Turquetto observa que os consumidores esperam uma participação mais efetiva das empresas no desafio de melhorar o mundo. Isso envolve causas como a preservação do meio ambiente e atitudes como a aplicação de parte dos lucros em projetos que beneficiam a sociedade.

“O período de pandemia que estamos vivendo acelerou esse movimento”, acredita o executivo. “Notadamente, a preferência passou a ser por aquelas empresas que exercitam a empatia, em detrimento das que falam sobre si próprias ou que tem se beneficiado por ações de influenciadores notadamente vazios, eticamente questionáveis ou pouco comprometidos com o interesse coletivo.”

Opinião embasada

Pesquisa do Instituto Qualibest mostrou que 20% dos internautas brasileiros passaram a seguir um número maior de influenciadores em comparação ao período anterior à pandemia.
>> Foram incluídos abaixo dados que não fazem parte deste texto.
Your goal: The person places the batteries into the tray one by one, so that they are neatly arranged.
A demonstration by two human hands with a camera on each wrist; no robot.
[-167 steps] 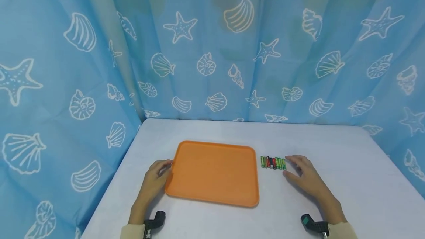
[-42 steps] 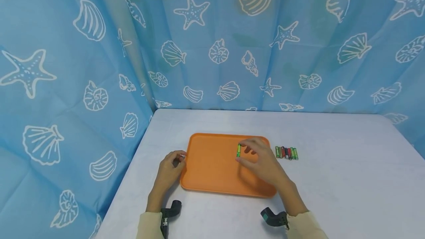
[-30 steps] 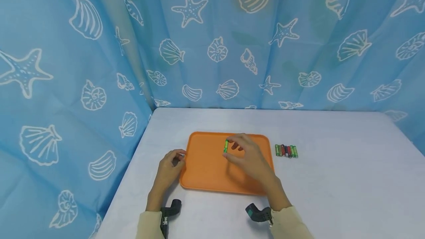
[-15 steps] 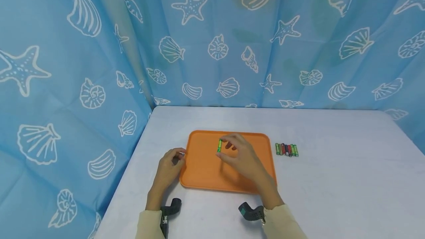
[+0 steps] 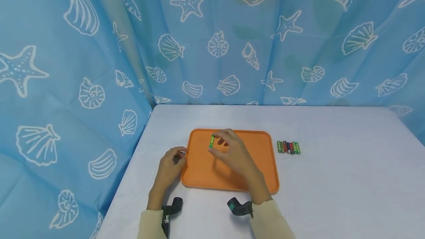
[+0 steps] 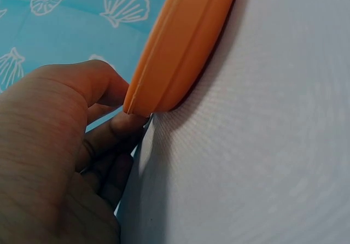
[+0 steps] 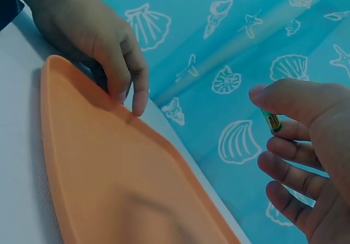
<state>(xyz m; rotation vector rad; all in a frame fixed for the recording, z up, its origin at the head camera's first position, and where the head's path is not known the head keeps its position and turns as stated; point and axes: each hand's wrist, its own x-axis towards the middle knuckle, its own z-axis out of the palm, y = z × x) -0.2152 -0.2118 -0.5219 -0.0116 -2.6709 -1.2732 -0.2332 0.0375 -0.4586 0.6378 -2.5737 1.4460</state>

Para a diretora geral do instituto, Daniela Malouf, o fenômeno mostra a força das redes sociais como fonte de informação. “Os influenciadores não são apenas meios de distração, mas também são consumidos como transmissores de análises, fatos, opiniões – coisas que antes eram buscadas somente na imprensa.”

O biólogo e virologista Átila Iamarino é um exemplo de influencer que “aflorou” durante a pandemia – justamente por ter se revelado uma fonte confiável e embasada para falar sobre a covid-19.

“O caso do Átila é interessante porque os próprios meios da imprensa notaram a sua importância como fonte de informação. Ele passou a frequentar programas de TV e a ser entrevistado pelos veículos grandes da nossa imprensa”, observa Daniela.

Depende do público

Para a jornalista Daniela Arrais, sócia do estúdio de criação Contente – que tem como missão promover uma vida digital mais genuína e consciente –, a profusão de médicos, psicólogos e psicanalistas que ganharam destaque neste momento é um respaldo importante num momento em que a ciência, a cultura e a informação confiável estão sofrendo um ataque sistemático.

A questão-chave, para ela, é se o mercado terá realmente mudado quando a pandemia passar. “Nas primeiras semanas, o repúdio à ostentação ficou muito forte. Saiu matéria no New York Times, subiram no Twitter a hashtag #guillotine2020, que reunia situações em que famosos tentaram parecer gente como a gente e falharam miseravelmente”, ela lembra.

“Mas a real é que, para uma parcela enorme de influenciadores e seus seguidores, o que funciona ainda é essa vida aspiracional, de mostrar o que os outros não têm. Talvez um conteúdo aspiracional e inatingível ainda seja o que a maioria das pessoas quer ver”, acrescenta Daniela, criadora da hashtag #ainternetqueagentequer ao lado da sócia, a publicitária Luiza Voll.

Internet plural

Outro aspecto ressaltado por Daniela é a constatação de que o mercado ainda prioriza números, sem fazer um mergulho mais profundo no que esses números significam.

“Muitas marcas ainda querem o número pelo número, e não estão preocupadas em promover conversas, apoiar iniciativas. Para marcas que se posicionam assim, os mesmos influenciadores pré-pandemia vão continuar fazendo sentido”, avalia.

De qualquer forma, observa Daniela, a discussão é saudável e relevante. “Quanto mais falarmos disso, mais teremos a possibilidade de construir uma internet que seja mais plural, em que mais vozes sejam ouvidas, em que influência signifique ter realmente algo a dizer, e não simplesmente a exibição de um estilo de vida possível para tão poucos.”